In early human religious practice, clay was smeared on the body of the deceased as a symbol of respect. This custom seemed to have emerged to the mourners to put some of the dust of the grave on them as a symbol of mourning and unity with the deceased. As religion continued to develop, the use of ashes evolved to not just be a symbol of sorrow and mortality, but also one of repentance.

These themes run through the biblical use of ashes. In the Book of Esther, Mordecai put on sackcloth and ashes in sorrow at the plan to kill all of the Jewish people in the Persian Empire (Esther 4:1). Job, facing the many unfortunate situations he found himself in, repented of his sins in ashes (Job 42:6). Famously, Jonah traveled but a day in the great city of Ninevah before the king directed the whole town to repent in sackcloth and ashes in hopes that the Lord would not destroy the town (Jonah 3:5-6).

Jesus also saw ashes a symbol of repentance, of turning away from sin to embrace the life of the Gospel. In frustration for the hardness of heart with which many met Him, Jesus stated that Tyre and Sidion would have repented in sackcloth and ashes at the works and words He was giving to the people (Matthew 11:2).

In the early Church, when the practice of public penance was commonplace, priests would often sprinkle ashes on those who had come to the sacrament of reconciliation. By the eighth century, this practice would extend to the dying. A dying person would be laid on sackcloth and sprinkled with ashes and asked if they would accept these symbols of penance before their judgment.

Ashes symbolize our sorrow for our sins and express our desire to change. They also remind us of our mortality, that we are but dust and one day we will return to that same dust from which we came.

Archdiocesan Lenten regulations

“For God so loved the world that He gave His only Son, so that everyone who believes in Him might not perish but might have eternal life. For God did not send His Son into the world to condemn the world, but that the world might be saved through Him” (John 3:16-17).

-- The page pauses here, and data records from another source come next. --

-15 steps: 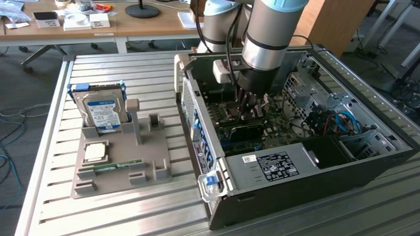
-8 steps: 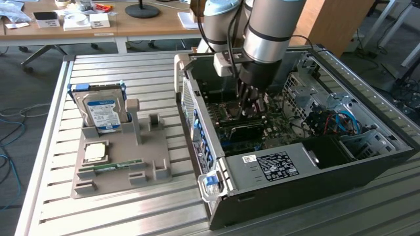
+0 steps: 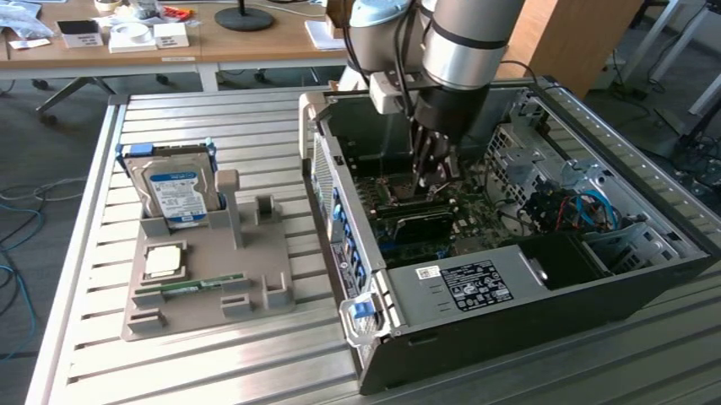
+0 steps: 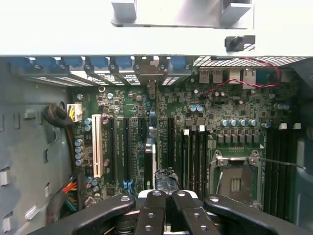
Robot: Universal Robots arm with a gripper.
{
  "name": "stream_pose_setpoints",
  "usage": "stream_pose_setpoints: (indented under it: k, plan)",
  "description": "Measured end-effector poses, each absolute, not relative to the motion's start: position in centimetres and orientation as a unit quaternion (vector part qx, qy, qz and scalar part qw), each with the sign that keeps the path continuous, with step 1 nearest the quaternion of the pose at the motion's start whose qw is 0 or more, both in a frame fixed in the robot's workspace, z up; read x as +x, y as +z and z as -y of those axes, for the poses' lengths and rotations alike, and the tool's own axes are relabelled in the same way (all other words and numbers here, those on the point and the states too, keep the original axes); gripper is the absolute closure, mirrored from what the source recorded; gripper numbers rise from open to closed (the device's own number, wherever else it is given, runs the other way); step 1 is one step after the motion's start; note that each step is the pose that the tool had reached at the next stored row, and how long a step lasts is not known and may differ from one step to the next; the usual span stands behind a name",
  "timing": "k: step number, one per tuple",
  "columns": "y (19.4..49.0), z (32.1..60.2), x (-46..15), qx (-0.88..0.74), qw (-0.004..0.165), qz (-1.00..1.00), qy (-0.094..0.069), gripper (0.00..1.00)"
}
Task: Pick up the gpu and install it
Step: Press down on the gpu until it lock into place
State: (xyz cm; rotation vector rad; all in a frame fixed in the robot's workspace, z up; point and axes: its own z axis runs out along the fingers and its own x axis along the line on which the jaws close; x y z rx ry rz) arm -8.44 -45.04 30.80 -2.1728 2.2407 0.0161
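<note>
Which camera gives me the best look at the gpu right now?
The exterior view. There the gpu shows as a dark card standing on the motherboard inside the case, below the shut gripper. The wrist view looks down its thin top edge, part of it behind the fingers.

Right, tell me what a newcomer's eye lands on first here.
First, the silver robot arm plunging into the open computer case, its gripper shut just above the green motherboard, close to the dark gpu lying there. Next, on the exterior view's left, the blue-labelled hard drive standing upright in a grey holder on the slatted table.
</note>
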Motion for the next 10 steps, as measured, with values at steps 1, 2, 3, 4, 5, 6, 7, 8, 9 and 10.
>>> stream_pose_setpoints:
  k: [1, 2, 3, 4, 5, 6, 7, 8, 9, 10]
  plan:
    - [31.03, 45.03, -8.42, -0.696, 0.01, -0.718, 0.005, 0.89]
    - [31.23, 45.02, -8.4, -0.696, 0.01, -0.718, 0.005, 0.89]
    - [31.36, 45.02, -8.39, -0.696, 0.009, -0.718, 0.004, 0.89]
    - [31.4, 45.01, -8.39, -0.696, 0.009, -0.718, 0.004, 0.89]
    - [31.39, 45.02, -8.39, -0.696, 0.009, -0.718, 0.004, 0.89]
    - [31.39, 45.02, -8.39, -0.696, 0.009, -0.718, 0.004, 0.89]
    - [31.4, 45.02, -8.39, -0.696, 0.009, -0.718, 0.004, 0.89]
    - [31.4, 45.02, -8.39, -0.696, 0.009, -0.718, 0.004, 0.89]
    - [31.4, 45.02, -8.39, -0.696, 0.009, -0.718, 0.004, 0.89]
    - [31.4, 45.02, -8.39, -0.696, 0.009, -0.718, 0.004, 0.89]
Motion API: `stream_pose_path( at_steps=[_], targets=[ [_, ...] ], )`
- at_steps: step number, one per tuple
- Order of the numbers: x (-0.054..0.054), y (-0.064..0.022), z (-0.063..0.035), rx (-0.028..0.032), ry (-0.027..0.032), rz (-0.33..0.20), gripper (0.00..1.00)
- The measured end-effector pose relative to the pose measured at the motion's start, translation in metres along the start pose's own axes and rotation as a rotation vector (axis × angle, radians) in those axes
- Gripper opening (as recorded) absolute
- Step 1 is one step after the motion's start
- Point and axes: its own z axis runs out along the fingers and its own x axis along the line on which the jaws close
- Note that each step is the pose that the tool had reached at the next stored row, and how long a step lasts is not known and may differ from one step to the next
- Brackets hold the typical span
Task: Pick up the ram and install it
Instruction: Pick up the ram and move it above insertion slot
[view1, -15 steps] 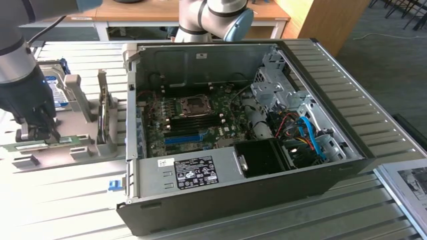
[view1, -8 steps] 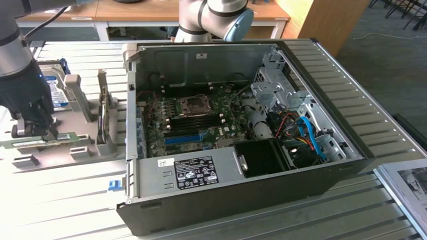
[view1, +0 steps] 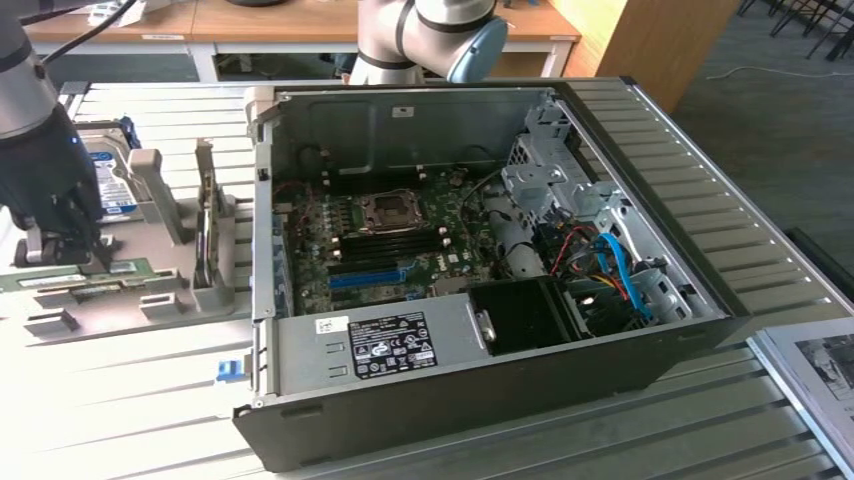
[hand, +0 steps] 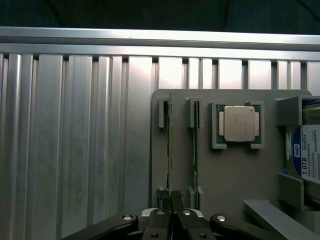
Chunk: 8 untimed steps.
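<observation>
Layout of the workspace: an open computer case (view1: 467, 420) lies on the slatted table (view1: 747, 200), with the motherboard (view1: 387, 245) on its floor, the power supply (view1: 387, 345) nearer the camera and the drive cage (view1: 554, 185) toward the exterior view's right; the arm's base (view1: 407, 40) stands behind the case. At the exterior view's left of the case, a holder (hand: 230, 175) carries side by side the ram (hand: 169, 140) and a second stick (hand: 195, 145) on edge in adjacent slots, then a CPU chip (hand: 239, 124) in a recess, then a hard drive (hand: 310, 155). The gripper (hand: 171, 197) sits at one end of the ram, pinching it.
</observation>
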Motion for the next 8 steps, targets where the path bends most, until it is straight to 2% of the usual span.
stream_pose_path(
  at_steps=[8],
  targets=[
    [0.0, 0.0002, -0.0052, 0.0, 0.0, 0.0, 0.12]
  ],
)
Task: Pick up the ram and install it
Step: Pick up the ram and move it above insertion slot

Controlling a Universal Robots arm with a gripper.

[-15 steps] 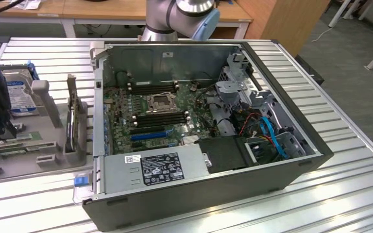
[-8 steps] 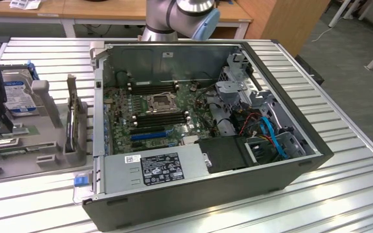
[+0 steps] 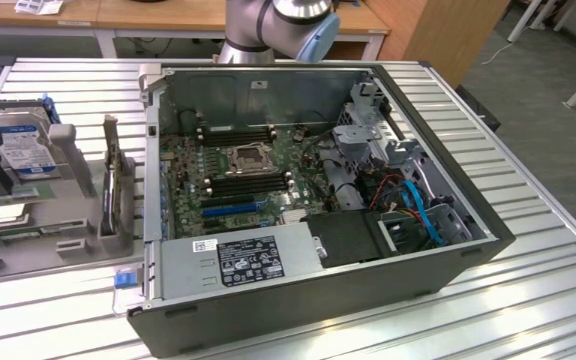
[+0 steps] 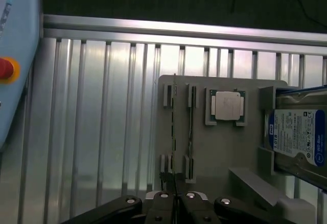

The Church has always helped us fulfill these words of Jesus by prescribing very definite penance for all Catholics, so that we too might have eternal life. Accordingly, the pope and the American bishops have outlined obligatory fast and abstinence as follows:

Ash Wednesday (Feb. 17), all Fridays of Lent and Good Friday (April 2) are days of abstinence (refraining from meat) for all Catholics from age 14 onward. On Good Friday and Ash Wednesday, fast, as well as abstinence, is also obligatory for those from the ages of 18-59. Abstinence means refraining from meat. Fast means one full meal a day, with two smaller meals and nothing between meals (liquids are permitted). No Catholic will lightly excuse himself or herself from this obligation.

We should strive to make all days of Lent a time of prayer and penance.

Some information for this story was provided by Catholic News Service and a previous Dear Father column from Father John Mayo.